Saturday, June 4, 2011

Internet Service Mostly Restored in Syria


Internet services were mostly restored across Syria on Saturday, after being cut off Friday in the country's largest cities, including Damascus, Aleppo, Homs and Hama.

Much of Syria's street movement has been documented through accounts and camera-phone videos posted online.

Early Friday morning, about two-thirds of all Syrian networks had been cut off from the global Internet, according to Renesys Corp., a firm in Manchester, N.H., that studies Internet traffic flows. Blocked networks included high-speed data connections for mobile phones used by ordinary citizens. Websites of the Syrian oil ministry and the government-owned telecommunications monopoly weren't affected, according to Renesys.

A Syrian government-backed website confirmed the Internet had been shut down. The move came in contrast to Syria's decision in February to lift its 2007 ban on social networking sites, which allowed people to access websites including Facebook and YouTube for the first time without proxies.

Regimes in Egypt, Libya and Bahrain have tried to gain the upper hand over the recent, fast-moving demonstrations by unplugging or partially blocking the Internet. In some cases, most notably in Egypt, the action appeared to heighten the unrest by prompting more angry protesters into the streets.

"You are reaching a point of no return when you do this kind of stuff," said Earl Zmijewski, a Renesys vice president.

On Saturday afternoon, as activists began uploading videos from protests inside Syria, a barrage of scenes from the city of Hama—where protests were the largest and bloodiest on Friday—circulated online on social networking sites. One video uploaded onto YouTube shows huge crowds chanting "The people want the downfall of the regime" before gunfire breaks out, crowds scatter and men start dragging bodies through the streets. A video of a protest in Deraa, the southern cradle of Syria's uprising, shows protesters burning Russian, Chinese, and Iranian flags. The positions of Russia and China are holding back a United Nations Security Council resolution condemning the violence in Syria. Iran, meanwhile, is a key ally of Mr. Assad and is purported to be supporting his regime's crackdown on protesters.

Activists on Saturday said some people were killed during funeral processions in Jisr al-Shaghour, near the city of Idlib, where large protests broke out yesterday and at least two people were killed. The activists did not have names to confirm the number of people killed.

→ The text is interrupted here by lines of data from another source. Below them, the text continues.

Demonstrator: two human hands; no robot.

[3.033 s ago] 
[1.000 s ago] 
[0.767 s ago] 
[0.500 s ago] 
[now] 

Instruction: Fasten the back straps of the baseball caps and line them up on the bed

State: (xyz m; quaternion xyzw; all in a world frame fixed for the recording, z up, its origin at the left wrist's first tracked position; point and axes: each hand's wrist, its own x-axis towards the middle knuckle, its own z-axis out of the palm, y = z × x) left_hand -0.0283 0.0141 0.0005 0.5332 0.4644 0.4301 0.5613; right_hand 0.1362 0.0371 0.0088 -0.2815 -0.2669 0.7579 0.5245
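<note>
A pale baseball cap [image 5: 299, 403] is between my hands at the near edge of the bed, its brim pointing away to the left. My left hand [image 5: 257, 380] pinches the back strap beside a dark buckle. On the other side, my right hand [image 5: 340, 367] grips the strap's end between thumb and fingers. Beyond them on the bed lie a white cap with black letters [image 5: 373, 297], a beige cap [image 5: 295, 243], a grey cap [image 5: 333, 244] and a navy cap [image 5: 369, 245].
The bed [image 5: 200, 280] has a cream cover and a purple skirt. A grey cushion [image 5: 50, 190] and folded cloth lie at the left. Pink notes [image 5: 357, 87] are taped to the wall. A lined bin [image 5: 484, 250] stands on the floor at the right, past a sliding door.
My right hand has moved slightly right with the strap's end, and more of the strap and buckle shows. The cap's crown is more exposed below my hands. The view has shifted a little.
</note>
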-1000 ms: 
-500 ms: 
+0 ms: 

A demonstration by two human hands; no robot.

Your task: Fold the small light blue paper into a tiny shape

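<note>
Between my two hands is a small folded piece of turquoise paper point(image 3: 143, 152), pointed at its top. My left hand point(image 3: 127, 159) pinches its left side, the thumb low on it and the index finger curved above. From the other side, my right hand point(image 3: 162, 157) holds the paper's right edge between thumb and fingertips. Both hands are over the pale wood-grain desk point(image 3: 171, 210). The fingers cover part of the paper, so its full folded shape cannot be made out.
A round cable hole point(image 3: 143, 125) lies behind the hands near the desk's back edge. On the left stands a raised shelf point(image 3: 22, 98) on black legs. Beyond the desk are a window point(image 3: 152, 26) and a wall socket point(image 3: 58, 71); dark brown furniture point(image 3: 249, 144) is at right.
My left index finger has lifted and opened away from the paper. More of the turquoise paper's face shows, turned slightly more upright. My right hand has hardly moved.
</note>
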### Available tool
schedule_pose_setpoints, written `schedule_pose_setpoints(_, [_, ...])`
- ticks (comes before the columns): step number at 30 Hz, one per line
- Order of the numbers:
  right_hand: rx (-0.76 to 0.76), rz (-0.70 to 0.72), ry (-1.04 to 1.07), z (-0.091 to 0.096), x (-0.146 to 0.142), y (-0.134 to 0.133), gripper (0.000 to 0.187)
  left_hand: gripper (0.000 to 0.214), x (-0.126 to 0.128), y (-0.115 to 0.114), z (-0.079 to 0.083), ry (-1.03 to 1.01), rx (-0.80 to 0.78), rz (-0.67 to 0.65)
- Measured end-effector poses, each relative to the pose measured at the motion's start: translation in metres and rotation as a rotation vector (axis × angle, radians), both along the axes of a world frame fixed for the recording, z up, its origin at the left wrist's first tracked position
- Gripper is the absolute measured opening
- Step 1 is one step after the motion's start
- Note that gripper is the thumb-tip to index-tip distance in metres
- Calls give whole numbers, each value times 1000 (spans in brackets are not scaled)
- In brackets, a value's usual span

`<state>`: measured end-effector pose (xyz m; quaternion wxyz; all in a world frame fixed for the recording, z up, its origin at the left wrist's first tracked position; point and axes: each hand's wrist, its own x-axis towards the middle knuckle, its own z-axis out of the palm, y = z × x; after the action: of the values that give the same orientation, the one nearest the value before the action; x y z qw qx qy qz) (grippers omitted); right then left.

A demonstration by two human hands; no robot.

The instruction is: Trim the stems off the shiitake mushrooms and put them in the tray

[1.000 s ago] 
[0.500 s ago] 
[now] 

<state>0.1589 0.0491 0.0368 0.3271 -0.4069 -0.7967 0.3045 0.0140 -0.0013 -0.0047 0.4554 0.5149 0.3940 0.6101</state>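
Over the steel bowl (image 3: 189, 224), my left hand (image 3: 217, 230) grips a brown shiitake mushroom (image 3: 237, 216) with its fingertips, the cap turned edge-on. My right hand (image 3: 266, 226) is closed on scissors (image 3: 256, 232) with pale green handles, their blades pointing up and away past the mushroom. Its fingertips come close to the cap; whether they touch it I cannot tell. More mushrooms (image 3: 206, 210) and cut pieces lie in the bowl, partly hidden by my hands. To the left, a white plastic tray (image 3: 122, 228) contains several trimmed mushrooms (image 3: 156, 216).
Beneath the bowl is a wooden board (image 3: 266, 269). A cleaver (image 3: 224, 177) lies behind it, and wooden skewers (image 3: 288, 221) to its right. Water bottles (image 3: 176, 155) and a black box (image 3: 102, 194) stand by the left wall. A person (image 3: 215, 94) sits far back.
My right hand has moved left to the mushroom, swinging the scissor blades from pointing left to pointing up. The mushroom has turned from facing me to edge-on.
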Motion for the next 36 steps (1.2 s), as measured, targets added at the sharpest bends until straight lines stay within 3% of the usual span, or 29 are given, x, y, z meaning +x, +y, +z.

Also on Saturday, a prominent opposition figure, Ali Abdullah, was released from prison, according to the Syrian Observatory for Human Rights. Mr. Abdullah, a member of the Damascus Declaration opposition group, was jailed in 2007 on charges of weakening national sentiment. Around 100 political prisoners have been released since Mr. Assad announced a general amnesty earlier this week, according to rights activists, who see the move as a last-ditch effort by the regime to appease protesters rather than a sign of real reform.